Ve belki de bu blogun adı “Altı Çizili” olmasaydı, onun için bir yazı yazmak bu kadar anlamlı olmazdı.

Deli Kurt, yalnızca bir savaşçının hikayesi değil.

O, köksüzlüğün ağırlığıyla yürüyen bir adam, “kime ait olduğunu” bile bilmeden sadakat yemini eden bir yüreğin romanı.

Aşkı ile görevi, özgürlüğü ile bağlılığı arasında ezilen bir adamın hikayesi…

Ve işin en acı tarafı; o, kendi adını bile bilmiyor.

“Senin adın artık Deli Kurt.”

Böyle başlıyor bütün kader.

 

💬 Altı Çizili Satırlarım:

“Bir insanın adını vermek, kaderini çizmek gibidir.”

 

“Yalnızlığın bile bazen bir yoldaşı vardır: Sessizlik.”

 

“Savaşmak kolaydı. Asıl zor olan, kime sadık olacağını seçmekti.”

 

Roman boyunca sanki Göktürklerin atlı sesleri kulaklarımda çınladı.

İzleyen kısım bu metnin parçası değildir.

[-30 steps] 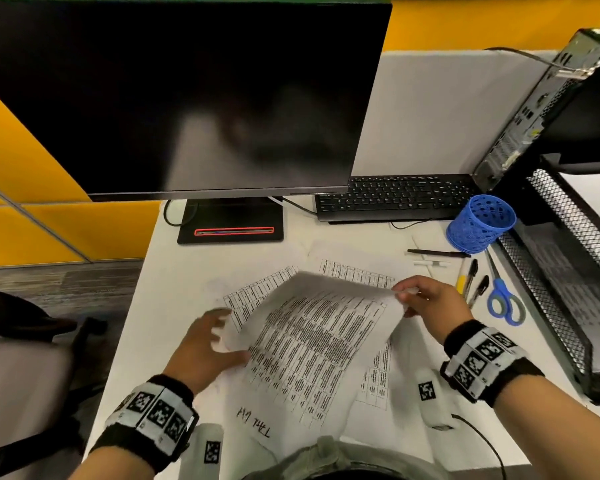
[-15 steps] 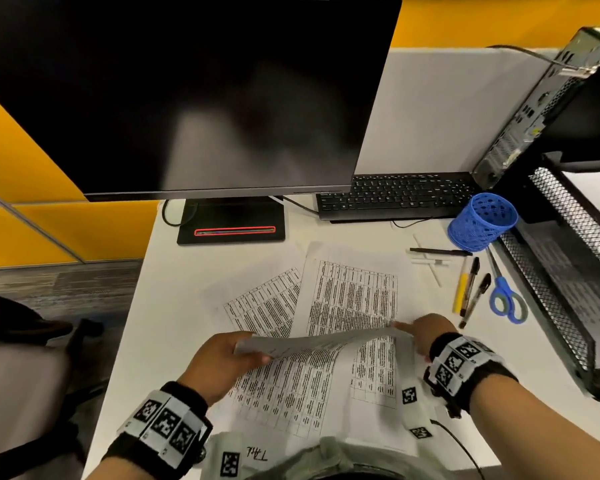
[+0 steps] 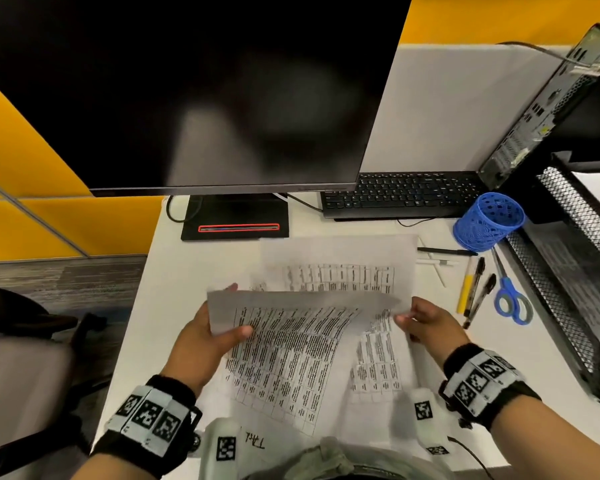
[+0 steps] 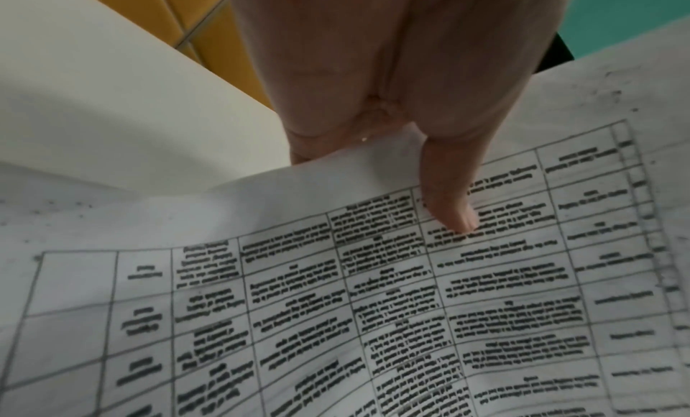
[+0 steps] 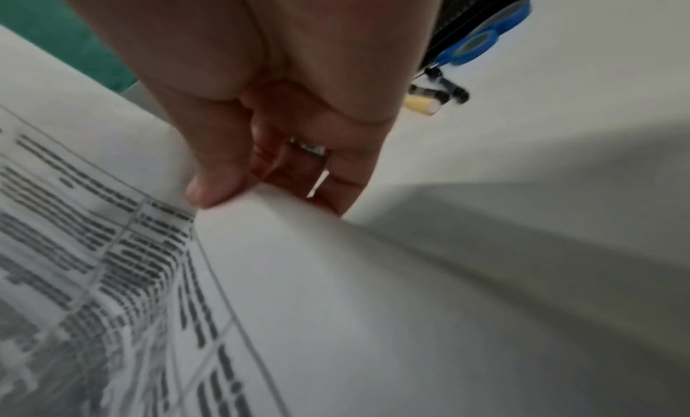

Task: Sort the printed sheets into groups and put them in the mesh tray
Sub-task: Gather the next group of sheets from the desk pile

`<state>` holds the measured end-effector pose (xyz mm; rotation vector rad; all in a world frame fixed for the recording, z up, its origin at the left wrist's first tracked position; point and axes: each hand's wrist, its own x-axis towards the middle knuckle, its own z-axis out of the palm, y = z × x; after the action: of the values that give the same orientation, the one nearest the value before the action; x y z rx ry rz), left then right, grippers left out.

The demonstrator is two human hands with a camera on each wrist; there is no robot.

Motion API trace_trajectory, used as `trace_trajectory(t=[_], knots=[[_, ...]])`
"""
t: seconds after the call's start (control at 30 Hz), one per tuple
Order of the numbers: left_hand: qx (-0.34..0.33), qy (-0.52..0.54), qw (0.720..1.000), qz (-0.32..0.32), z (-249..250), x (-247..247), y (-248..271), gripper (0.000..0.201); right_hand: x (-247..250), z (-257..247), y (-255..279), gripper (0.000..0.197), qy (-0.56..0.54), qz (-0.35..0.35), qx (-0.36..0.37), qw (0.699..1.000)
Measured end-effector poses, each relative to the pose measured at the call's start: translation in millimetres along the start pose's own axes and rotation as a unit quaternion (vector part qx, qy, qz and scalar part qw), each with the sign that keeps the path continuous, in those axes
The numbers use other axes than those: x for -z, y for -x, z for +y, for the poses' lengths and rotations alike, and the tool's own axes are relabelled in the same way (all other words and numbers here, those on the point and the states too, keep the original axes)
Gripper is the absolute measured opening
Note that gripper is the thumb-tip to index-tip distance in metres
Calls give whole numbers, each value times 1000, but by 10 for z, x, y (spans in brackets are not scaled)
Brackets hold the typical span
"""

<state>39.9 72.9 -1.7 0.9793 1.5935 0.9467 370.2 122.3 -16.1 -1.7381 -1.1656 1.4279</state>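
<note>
A printed sheet (image 3: 291, 344) with a dense table is lifted off the desk, bowed, its far edge curling toward me. My left hand (image 3: 219, 327) pinches its left edge, thumb on top of the print (image 4: 453, 214) and fingers underneath. My right hand (image 3: 420, 317) pinches the right edge (image 5: 224, 199) between thumb and fingers. Another printed sheet (image 3: 340, 268) lies flat on the desk behind it, and more sheets (image 3: 378, 365) lie under it. The black mesh tray (image 3: 568, 323) stands at the right edge of the desk with paper in its tiers.
A large dark monitor (image 3: 194, 91) and its base (image 3: 236, 220) stand behind the sheets. A keyboard (image 3: 395, 194), a blue mesh cup (image 3: 487, 220), pens (image 3: 475, 289) and blue scissors (image 3: 510, 296) lie between the sheets and the tray. A computer tower (image 3: 548, 105) stands at the back right.
The held sheet went from draped over the pile to lifted and stretched between both hands. My left hand took its left edge; my right hand kept the right edge and rose.
</note>
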Motion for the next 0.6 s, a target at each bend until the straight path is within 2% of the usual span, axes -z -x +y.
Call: trace_trajectory(t=[0.03, 0.13, 0.2, 0.23, 0.27, 0.3, 0.37, 0.43, 0.47, 0.53, 0.6], knots=[[-1, 14, 1000, 3, 11, -9, -3, 55, -65, -17, 35, 16, 4, -21, 1, 1000], [2, 62, 998, 11, 71, -33, 17, 30, -261, -18, 80, 26, 42, -114, -4, 993], [-9, 110, 994, -19, 82, -20, 40, 24, -366, 19, 56, 32, 160, -158, -9, 974], [-15, 132, 990, -38, 64, 7, 47, 26, -388, 30, 21, 33, 230, -166, -7, 959], [-19, 145, 987, -60, 48, 40, 63, 37, -385, 29, -19, 32, 291, -162, -4, 943], [-15, 140, 987, -77, 17, 77, 80, 54, -357, 67, -94, 29, 312, -147, -5, 939], [0, 114, 989, -92, -42, 130, 114, 84, -309, 129, -229, 29, 235, -78, -15, 969], [11, 105, 989, -108, -83, 159, 140, 85, -327, 172, -337, 27, 149, 22, -24, 988], [12, 105, 988, -116, -90, 167, 149, 79, -369, 179, -384, 23, 135, 40, -28, 990], [12, 101, 986, -132, -97, 177, 174, 72, -505, 157, -440, 28, 105, 5, -57, 993], [27, 97, 985, -138, -105, 182, 186, 78, -623, 83, -445, 35, 150, -66, -81, 983]])
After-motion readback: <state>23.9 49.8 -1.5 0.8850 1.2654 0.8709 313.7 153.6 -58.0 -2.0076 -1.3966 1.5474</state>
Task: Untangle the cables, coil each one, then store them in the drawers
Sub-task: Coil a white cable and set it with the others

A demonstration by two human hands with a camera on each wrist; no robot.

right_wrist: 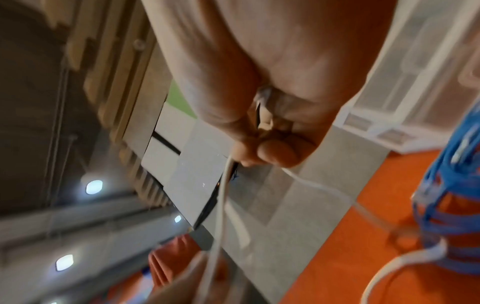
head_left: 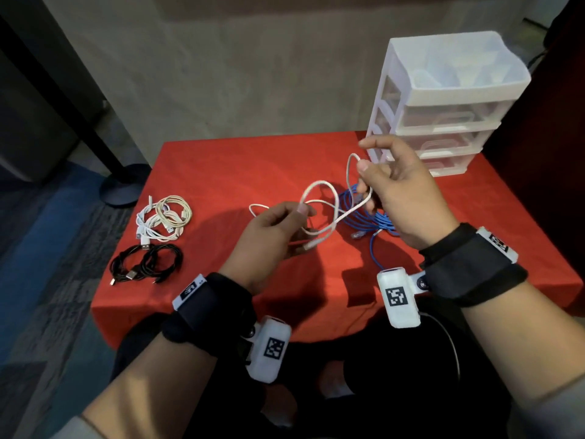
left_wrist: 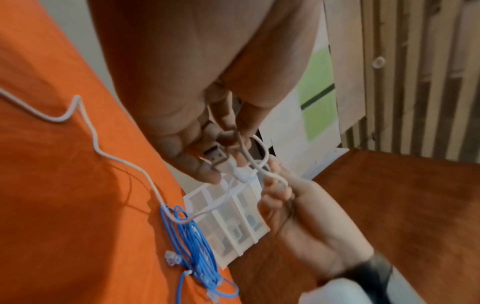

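Cables are the work here, spread over a red-clothed table (head_left: pixel 221 166): at its far right corner stands a white translucent plastic drawer tower (head_left: pixel 443 99), near its left edge lie coiled white cables (head_left: pixel 164 217) and coiled black cables (head_left: pixel 147 263), and a loose blue network cable (head_left: pixel 364 213) sits mid-table. The left hand (head_left: pixel 269 236) pinches a thin white USB cable (head_left: pixel 319 198) near its plug (left_wrist: pixel 217 156); the right hand (head_left: pixel 402 198) pinches a raised loop. That cable passes through the blue one, so pulling could tighten a snag.
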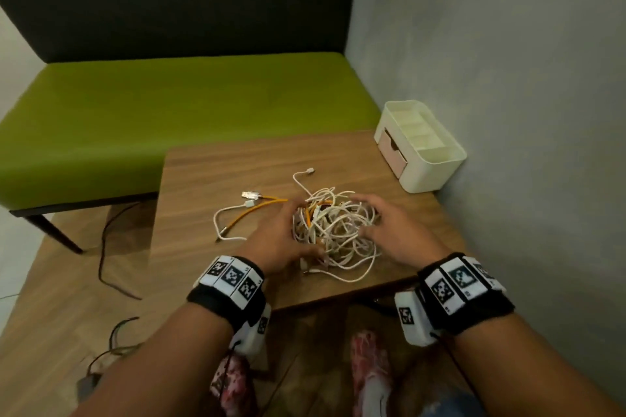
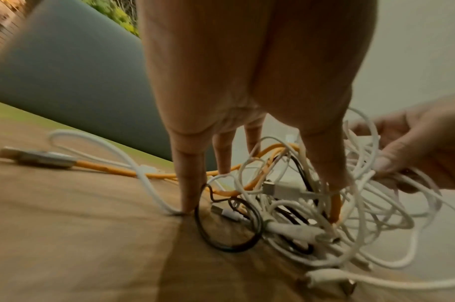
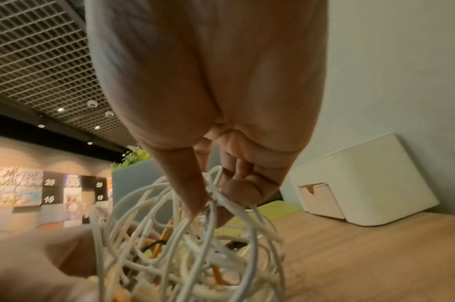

Atsız'ın dili hem sade hem derin.

Her satırda bir şiir gizli.

Bazı bölümlerde nefesimi tuttum, bazı yerlerde gözlerim doldu.

Bir devletin yıkılışı, bir milletin belirsizliği, bir adamın arada kalmışlığı…

Hepsi bir araya gelince, ortaya iç acıtan ama gurur uyandıran bir anlatı çıkıyor.

 

💭 Ne Kaldı Geriye?

Kapağını kapattım ama Deli Kurt içimde yaşıyor.

Ve belki de bu nedenle ilk yazımı ona ayırdım.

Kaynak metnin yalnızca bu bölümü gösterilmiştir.